What needs to be done: Every line of the material below in which "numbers" shows up is to be located and copied.

Data extract Block Start

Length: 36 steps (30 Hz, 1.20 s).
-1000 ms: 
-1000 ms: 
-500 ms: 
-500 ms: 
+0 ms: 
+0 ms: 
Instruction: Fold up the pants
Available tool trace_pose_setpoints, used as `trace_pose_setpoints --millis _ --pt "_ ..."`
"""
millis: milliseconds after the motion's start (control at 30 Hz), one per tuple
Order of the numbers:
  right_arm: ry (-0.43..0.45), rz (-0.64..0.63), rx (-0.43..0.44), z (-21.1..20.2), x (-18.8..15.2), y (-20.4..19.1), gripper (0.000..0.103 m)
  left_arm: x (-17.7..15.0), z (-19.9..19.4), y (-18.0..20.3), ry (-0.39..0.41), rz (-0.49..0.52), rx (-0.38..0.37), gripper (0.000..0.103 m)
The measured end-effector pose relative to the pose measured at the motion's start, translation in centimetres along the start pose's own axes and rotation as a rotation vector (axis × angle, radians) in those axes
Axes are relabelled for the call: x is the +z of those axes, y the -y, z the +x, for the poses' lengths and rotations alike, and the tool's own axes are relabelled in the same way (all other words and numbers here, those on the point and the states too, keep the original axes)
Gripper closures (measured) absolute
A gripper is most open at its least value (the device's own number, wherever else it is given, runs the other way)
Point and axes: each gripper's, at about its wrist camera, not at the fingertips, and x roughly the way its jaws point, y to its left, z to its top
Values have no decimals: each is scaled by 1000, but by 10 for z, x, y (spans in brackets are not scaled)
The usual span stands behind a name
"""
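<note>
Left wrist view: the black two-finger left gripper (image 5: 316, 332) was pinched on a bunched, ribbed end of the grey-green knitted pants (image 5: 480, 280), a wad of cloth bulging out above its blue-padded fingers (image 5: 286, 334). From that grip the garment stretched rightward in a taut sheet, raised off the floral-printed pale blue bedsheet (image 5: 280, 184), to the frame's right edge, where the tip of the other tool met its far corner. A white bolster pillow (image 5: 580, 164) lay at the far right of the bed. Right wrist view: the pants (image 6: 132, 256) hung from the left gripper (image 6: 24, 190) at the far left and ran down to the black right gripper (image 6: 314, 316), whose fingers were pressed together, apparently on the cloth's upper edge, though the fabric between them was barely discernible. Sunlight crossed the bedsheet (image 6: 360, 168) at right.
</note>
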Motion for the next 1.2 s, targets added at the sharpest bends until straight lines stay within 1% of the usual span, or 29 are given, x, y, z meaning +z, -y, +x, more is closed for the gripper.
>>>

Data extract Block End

Solved exercise:
Order of the numbers:
Axes are relabelled for the call: x is the +z of those axes, y the -y, z the +x, for the poses' lengths and rotations alike, and the tool's own axes are relabelled in the same way (all other words and numbers here, those on the point and the states too, keep the original axes)

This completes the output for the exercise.